> Problem statement:
Among the lines of the records, please find those that contain the word "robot" and copy them.
=== Section Start ===
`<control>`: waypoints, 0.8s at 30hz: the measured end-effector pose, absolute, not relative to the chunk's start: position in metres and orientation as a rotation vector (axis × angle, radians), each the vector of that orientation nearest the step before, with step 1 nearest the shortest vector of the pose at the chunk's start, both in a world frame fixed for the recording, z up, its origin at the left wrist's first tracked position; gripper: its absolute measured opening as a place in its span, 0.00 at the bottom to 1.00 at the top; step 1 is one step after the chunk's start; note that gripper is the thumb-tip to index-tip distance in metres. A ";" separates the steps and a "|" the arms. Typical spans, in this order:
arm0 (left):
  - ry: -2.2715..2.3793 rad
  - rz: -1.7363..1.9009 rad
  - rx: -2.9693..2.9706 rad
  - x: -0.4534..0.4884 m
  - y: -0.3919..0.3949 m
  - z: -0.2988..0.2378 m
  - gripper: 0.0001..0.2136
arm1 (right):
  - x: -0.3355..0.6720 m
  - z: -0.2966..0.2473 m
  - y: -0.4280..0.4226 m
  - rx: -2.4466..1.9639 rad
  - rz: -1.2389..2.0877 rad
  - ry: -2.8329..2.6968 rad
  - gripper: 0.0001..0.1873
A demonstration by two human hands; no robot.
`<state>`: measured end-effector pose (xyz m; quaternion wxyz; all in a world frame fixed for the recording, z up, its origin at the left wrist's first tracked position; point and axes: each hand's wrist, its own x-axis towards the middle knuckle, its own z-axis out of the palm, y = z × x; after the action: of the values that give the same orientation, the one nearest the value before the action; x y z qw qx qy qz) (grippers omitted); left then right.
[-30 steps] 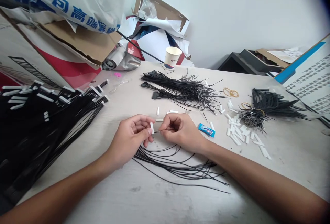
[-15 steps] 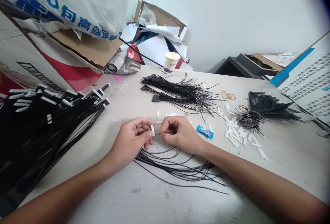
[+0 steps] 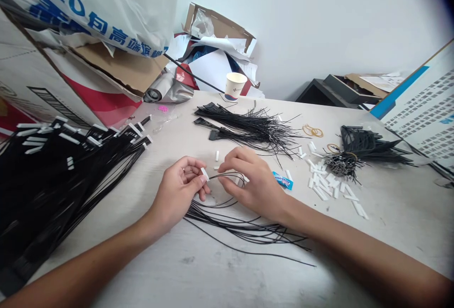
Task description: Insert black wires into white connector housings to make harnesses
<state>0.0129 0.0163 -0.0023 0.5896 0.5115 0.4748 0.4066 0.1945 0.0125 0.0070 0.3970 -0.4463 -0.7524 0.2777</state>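
A small white connector housing (image 3: 205,174) is pinched between the thumb and fingers of my left hand (image 3: 177,187). Thin black wires run out of it to the right and curve round in a loop. My right hand (image 3: 253,182) hovers just right of the connector, thumb and index finger apart, with the looping wires passing by its fingertips. Below both hands, a loose bundle of black wires (image 3: 241,232) fans across the table to the right. Part of this bundle is hidden behind my left hand.
White connector housings (image 3: 321,180) lie scattered at right, beside a blue candy wrapper (image 3: 283,180). Black wire bundles (image 3: 244,123) lie farther back, near a paper cup (image 3: 235,85). A tied bundle (image 3: 365,145) sits far right. Wires with white connectors (image 3: 71,171) are heaped at left.
My right hand has opened its pinch on the wire by the connector and lifted slightly to the right. The connector in my left hand has moved a little left and tilted.
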 end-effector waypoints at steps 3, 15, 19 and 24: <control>1.097 1.011 1.136 0.011 0.015 -0.007 0.06 | 0.191 0.015 -0.001 -1.052 0.405 -2.166 0.07; 1.101 1.024 1.131 0.009 0.014 -0.009 0.05 | 0.173 0.006 -0.011 -1.199 0.629 -2.530 0.07; 1.117 1.003 1.176 0.010 0.012 -0.007 0.04 | 0.184 0.036 -0.011 -1.272 0.893 -2.455 0.06; 1.124 0.964 1.193 0.010 0.010 -0.007 0.05 | 0.229 0.080 0.001 -1.043 1.905 -2.109 0.05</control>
<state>0.0103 0.0105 -0.0067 0.5810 0.5106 0.4811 0.4127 0.2288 0.0010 0.0803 0.0571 -0.3438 -0.6956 0.6283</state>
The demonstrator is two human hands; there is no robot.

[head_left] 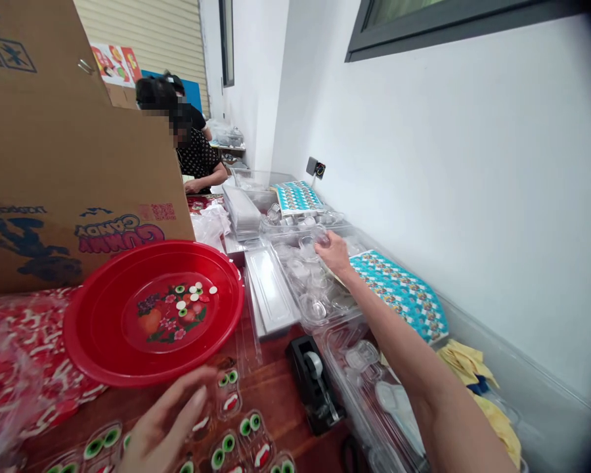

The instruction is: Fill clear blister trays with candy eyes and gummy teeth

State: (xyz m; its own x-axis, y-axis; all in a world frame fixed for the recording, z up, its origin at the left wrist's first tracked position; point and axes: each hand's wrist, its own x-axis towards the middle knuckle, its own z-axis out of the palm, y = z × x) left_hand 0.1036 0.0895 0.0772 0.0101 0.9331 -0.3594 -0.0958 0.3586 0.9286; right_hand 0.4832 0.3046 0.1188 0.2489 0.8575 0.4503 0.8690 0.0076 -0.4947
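Observation:
Over a clear bin (303, 309) of loose transparent pieces, my right hand (333, 253) pinches a clear plastic lid (319, 234) between thumb and fingers. My left hand (165, 424), slightly blurred, hovers low above the red tabletop with fingers stretched out and nothing in them. Around it lie several small clear trays (228, 394), each holding green-and-black gummy eyeballs with a red-and-white mouth-shaped candy. Part of these trays is hidden behind my left hand.
A red basin (79, 328) holds a few candies, left of centre. Near it stand a gummy candy carton (79, 157), a bag of red-and-white candies (24, 368), a black tape dispenser (315, 384) and blue patterned sheets (398, 292). Two people (197, 151) work farther back.

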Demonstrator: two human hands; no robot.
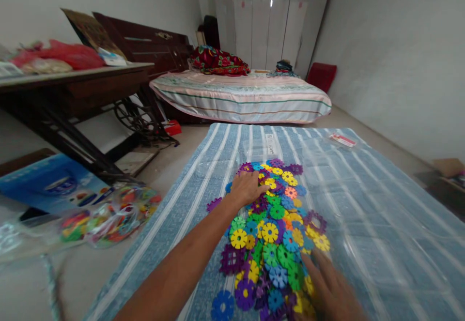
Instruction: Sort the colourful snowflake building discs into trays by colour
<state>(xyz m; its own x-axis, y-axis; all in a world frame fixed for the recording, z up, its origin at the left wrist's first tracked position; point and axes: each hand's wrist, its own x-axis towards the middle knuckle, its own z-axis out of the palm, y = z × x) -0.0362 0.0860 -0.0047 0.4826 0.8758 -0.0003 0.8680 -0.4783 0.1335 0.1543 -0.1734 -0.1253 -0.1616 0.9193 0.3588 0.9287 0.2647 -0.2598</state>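
Observation:
Bright plastic snowflake building pieces (270, 233) lie in a long heap on a striped cloth. They are purple, yellow, green, blue and orange; some are round and notched, others square. My left hand (249, 188) rests on the far left part of the heap, palm down with its thumb spread. My right hand (332, 284) touches the near right edge of the heap, fingers stretched toward the pieces and a little blurred. Neither hand has a piece visibly gripped. A blue round piece (223, 305) lies at the near left.
Clear plastic sheeting (370, 224) and a red-and-white label (342, 140) lie on the striped cloth (189, 185). Left on the floor are a blue box (54, 183) and a bag of colourful items (112, 214), near a sewing-machine table (83, 76). A bed (240, 98) stands beyond.

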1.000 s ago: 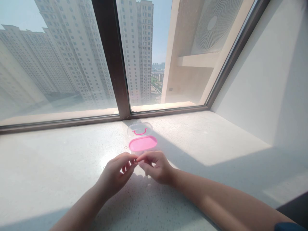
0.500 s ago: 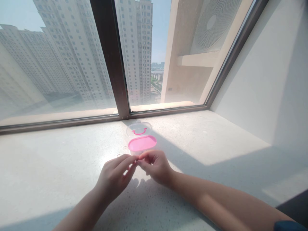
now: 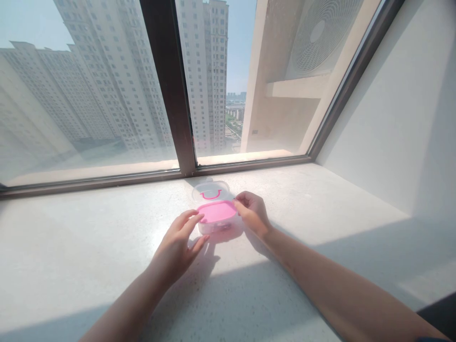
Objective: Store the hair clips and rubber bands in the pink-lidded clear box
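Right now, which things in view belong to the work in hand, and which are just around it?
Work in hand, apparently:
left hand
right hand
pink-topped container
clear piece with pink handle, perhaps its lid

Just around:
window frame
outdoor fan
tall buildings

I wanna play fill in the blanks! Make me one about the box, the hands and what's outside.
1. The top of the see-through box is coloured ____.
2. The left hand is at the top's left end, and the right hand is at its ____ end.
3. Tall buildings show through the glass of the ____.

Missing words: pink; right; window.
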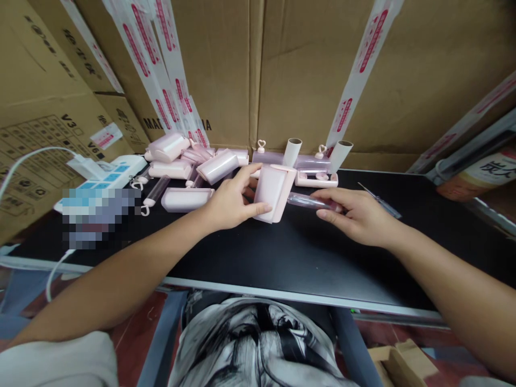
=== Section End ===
> Task answer:
A demonstration by two human hands; no robot.
The demonstrator is two human hands; there is no robot.
Demonstrator: two human hands; no robot.

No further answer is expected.